Freelance writer and corporate trainer Winnie Ng, 32, said she has hated Hong Kong since she was young.

“I have always wanted to emigrate somewhere,” she said.

She feels like a second-class citizen, but she has no single, simple reason. When she described why she was unhappy in Hong Kong, she listed inequality in the city, discrimination against ethnic minorities, and having a Chief Executive who does not have the mandate to lead, because Lam was chosen by an elite group of 1,200 including many Beijing loyalists.

“Without genuine, universal suffrage, we won’t get a leader who will really carry out policies that benefit the people. Problems such as high property prices will only persist,” Ng said.

Home for Ng is a 300 sq ft private flat in Wan Chai, where she lives with her parents. Her tiny room has a foldable desk and a “very small” single bed.

Rentals have shot up too. On Hong Kong Island, a 632 sq ft flat at South Horizons went this month for HK$26,300 a month – well over the HK$19,000 median income for a one-person household, as of last year.

Hong Kong’s urban planning leaves Ng fuming. When she was a child, there were only two hotels in the area where she lived. Now there are about 10.

Apart from joining protests, she and her friends have been distributing leaflets and other items during demonstrations, as well as organising counselling sessions for those who feel emotionally unstable.

Catrina Cheng, 29, a survivor of depression and obsessive-compulsive disorder, organises workshops to help protesters deal with emotional issues related to taking part in the demonstrations.

“Social problems are the main reason I joined the protests,” said Cheng, who makes a living running classes to make candles and other handicrafts.

She also feels Hong Kong children are under too much stress to excel in their studies in an education system that makes parents pack their children’s weekends with tuition classes.

“I used to be an English tutor,” she said. “I spent so much time talking to the children. None of them were happy about their lives. There was a six-year-old who told me that he was rubbish, and his mother had told him so.”

Cheng lives with her parents in a 500 sq ft flat on the sixth floor of an old building that has no lift. The stairs are narrow and she fears her parents may have difficulties climbing up in a few years’ time.

“I have never thought of buying a flat,” she said. “I have completely given up that hope. As the saying goes, you must have done something really bad in your previous life to become a Hongkonger in this life.”


No easy solutions, no end in sight


The stories of these protesters reflect that, since the root cause of the current social unrest is a complex mix of factors stemming from the growing sense of social and political injustice, the government would struggle to put out the unrest even if Lam suddenly satisfies protesters’ four other key demands.

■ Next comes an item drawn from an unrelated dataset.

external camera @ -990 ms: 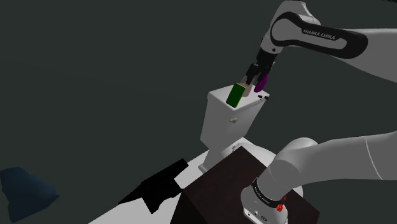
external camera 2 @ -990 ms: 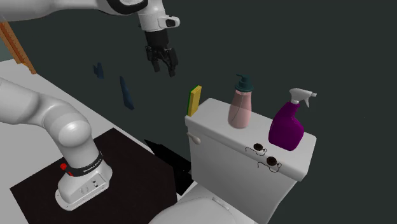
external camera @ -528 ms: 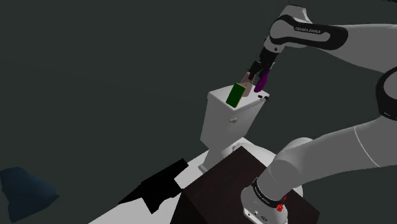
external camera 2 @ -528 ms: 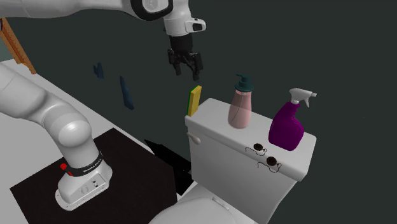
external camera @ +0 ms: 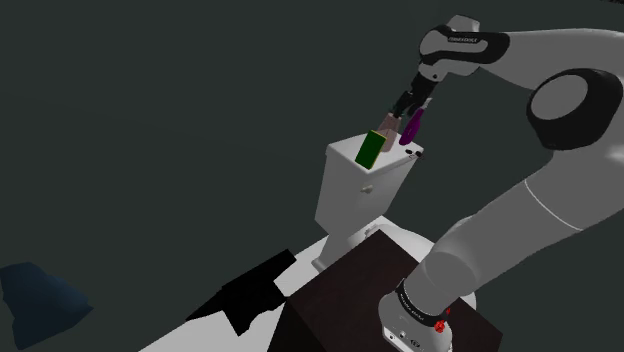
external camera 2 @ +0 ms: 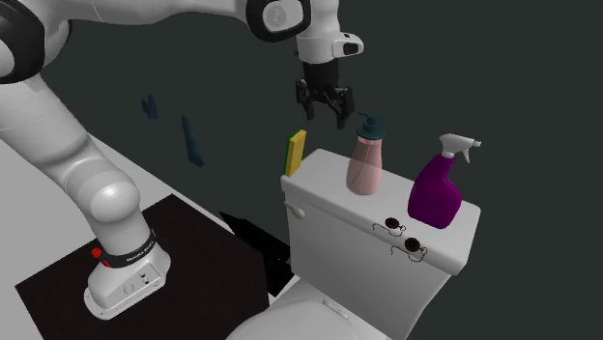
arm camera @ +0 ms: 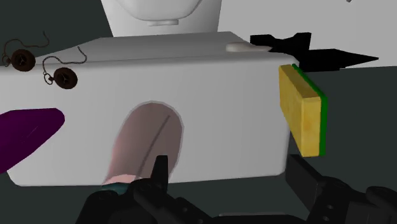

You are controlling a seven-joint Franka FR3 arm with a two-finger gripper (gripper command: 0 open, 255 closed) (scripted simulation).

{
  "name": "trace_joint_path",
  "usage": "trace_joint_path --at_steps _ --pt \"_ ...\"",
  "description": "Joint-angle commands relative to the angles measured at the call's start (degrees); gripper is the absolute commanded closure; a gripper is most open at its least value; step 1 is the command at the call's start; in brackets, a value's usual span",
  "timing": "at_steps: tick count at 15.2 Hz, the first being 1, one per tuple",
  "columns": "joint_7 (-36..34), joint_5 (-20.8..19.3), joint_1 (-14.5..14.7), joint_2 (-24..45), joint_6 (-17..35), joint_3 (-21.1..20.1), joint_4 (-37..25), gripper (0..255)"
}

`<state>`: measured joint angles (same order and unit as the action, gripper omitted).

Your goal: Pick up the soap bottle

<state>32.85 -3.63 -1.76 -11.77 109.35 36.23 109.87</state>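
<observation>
The soap bottle [external camera 2: 365, 166] is pink with a dark teal pump and stands upright on the white toilet tank's lid [external camera 2: 329, 179]. My gripper [external camera 2: 325, 106] hangs open just above the lid, between the bottle and a yellow-green sponge [external camera 2: 295, 152], nothing in it. In the wrist view the bottle [arm camera: 146, 140] lies just outside one black finger [arm camera: 159, 173], toward the purple spray bottle [arm camera: 28, 130]; the sponge [arm camera: 303, 118] is beside the other finger. From the shoulder view the gripper [external camera: 407, 108] hovers over the bottle [external camera: 389, 128].
A purple spray bottle [external camera 2: 440, 188] stands close beside the soap bottle, and two small dark earrings [external camera 2: 401, 237] lie on the lid's front. The toilet bowl [external camera 2: 300, 324] sits below. The arm's dark stand [external camera: 400, 310] is near the toilet.
The gripper has travelled to the second exterior view's right and slightly down, from beside the sponge to close by the soap bottle's pump. It stays open.
</observation>
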Motion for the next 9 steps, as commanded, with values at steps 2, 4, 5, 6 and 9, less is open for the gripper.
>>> trace_joint_path --at_steps 2,4,5,6,9 --pt "6.51 6.27 -0.17 7.23 0.58 4.14 -6.00 0" --pt "11.06 11.56 -1.27 12.81 0.09 6.30 -10.72 0" --pt "13.31 14.41 -2.24 15.75 -0.43 7.08 -13.29 0" --pt "15.46 17.30 -3.50 18.74 -1.14 7.64 -16.01 0" --pt "17.50 19.92 -5.08 21.39 -0.38 7.50 -17.04 0"
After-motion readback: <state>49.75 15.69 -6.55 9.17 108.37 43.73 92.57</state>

Dr Edmund Cheng Wai, a political scientist from Baptist University who has done interviews and focus group discussions with protesters, said the current movement might have been sparked by the extradition bill, but its causes ran much deeper.

“Young people just don’t see hope in their future,” he said.

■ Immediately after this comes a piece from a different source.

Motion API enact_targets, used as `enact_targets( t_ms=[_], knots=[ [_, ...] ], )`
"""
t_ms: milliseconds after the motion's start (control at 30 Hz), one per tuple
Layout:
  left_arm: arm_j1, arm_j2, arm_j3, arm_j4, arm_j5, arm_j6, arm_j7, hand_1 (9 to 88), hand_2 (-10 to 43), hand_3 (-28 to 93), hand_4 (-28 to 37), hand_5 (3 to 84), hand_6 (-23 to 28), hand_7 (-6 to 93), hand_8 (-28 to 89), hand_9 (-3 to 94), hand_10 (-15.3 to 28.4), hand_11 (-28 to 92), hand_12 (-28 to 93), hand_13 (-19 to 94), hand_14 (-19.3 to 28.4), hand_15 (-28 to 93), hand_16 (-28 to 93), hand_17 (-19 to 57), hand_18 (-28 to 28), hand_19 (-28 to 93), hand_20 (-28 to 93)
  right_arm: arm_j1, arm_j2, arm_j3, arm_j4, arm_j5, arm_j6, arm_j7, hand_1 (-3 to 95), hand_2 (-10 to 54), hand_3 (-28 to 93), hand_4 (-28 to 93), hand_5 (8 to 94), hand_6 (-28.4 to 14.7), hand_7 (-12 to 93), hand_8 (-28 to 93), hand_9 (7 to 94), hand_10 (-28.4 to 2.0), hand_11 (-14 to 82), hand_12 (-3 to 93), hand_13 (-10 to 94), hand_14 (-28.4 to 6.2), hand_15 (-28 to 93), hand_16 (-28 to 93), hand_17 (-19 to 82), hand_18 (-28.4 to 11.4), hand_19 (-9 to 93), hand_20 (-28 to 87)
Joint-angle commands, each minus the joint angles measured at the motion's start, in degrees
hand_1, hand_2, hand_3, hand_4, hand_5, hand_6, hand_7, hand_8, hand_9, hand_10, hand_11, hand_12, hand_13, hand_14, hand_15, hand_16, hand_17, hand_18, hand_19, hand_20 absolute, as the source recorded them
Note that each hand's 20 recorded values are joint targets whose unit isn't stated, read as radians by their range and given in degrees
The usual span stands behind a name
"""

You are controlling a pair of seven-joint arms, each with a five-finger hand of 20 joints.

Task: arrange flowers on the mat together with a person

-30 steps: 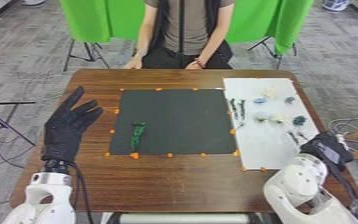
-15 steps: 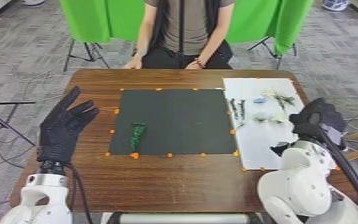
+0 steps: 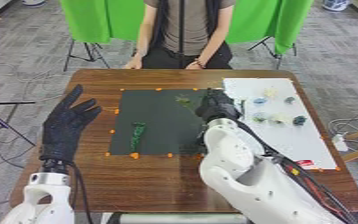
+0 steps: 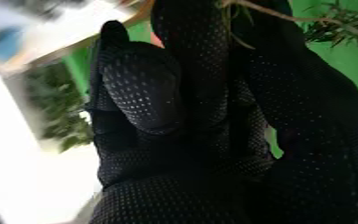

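My right hand (image 3: 218, 107) is over the right edge of the dark mat (image 3: 171, 145), shut on a green sprig (image 3: 184, 102) whose leafy tip points toward the mat's far part. In the right wrist view, a thin brown stem crosses the fingers of my right hand (image 4: 184, 95), and green leaves of the sprig (image 4: 340, 31) stick out beyond them. A dark green stem (image 3: 138, 136) lies on the mat's left part. Over the table's left side, my left hand (image 3: 62, 127) is open, its fingers straight and apart.
The white sheet (image 3: 314, 145) at the right holds a blue flower (image 3: 260, 101), a pale flower (image 3: 270, 93), a dark teal one (image 3: 299, 120) and several others. Orange markers edge the mat. A person sits across the table, hands near its far edge.
My right hand has moved left from the white sheet to the mat, bringing the green sprig with it. A second ago it was near the sheet's near right part. My left hand has barely moved.
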Motion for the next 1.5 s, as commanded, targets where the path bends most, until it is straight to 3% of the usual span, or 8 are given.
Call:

He said unless the government managed to deliver tremendous social change, the campaign’s momentum was unlikely to peter out the way the 2014 Occupy movement did after 79 days of protests which shut down several parts of Hong Kong.

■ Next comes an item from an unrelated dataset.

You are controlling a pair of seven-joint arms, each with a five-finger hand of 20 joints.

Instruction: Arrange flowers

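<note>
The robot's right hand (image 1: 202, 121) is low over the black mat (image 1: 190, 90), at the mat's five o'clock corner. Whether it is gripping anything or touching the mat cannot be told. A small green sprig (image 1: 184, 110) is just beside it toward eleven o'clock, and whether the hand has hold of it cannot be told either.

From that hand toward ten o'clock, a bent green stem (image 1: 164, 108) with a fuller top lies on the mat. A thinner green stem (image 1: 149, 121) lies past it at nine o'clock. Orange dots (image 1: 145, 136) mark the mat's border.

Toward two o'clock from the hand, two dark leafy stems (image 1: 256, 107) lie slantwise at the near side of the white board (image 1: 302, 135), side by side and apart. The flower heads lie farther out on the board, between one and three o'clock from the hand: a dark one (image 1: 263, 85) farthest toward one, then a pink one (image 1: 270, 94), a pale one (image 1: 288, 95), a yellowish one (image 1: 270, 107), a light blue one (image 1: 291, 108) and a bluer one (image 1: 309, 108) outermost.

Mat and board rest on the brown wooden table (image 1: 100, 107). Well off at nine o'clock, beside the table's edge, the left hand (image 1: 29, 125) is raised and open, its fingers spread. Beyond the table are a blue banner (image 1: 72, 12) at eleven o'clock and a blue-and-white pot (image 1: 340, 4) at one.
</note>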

Protester Ray Yip, 25, a part-time social worker, shared that view.

“The ‘umbrella movement’ didn’t bring much change to Hong Kong. We can’t let it happen again this time,” he said.

“The people are not happy with their lives. There are housing problems. They don’t have a sense of security living here. Fresh graduates are just making slightly more than HK$10,000. How can they afford a property?”

Rachel Lau, a second-year student at the University of Hong Kong, has joined the protests since June, defying her mother who fears she will be blacklisted from joining the civil service when she graduates.

But she said she was determined to continue protesting until the day Hong Kong had universal suffrage.

“If we don’t have universal suffrage, future chief executives chosen through the current political system may enact yet another bad law,” she said.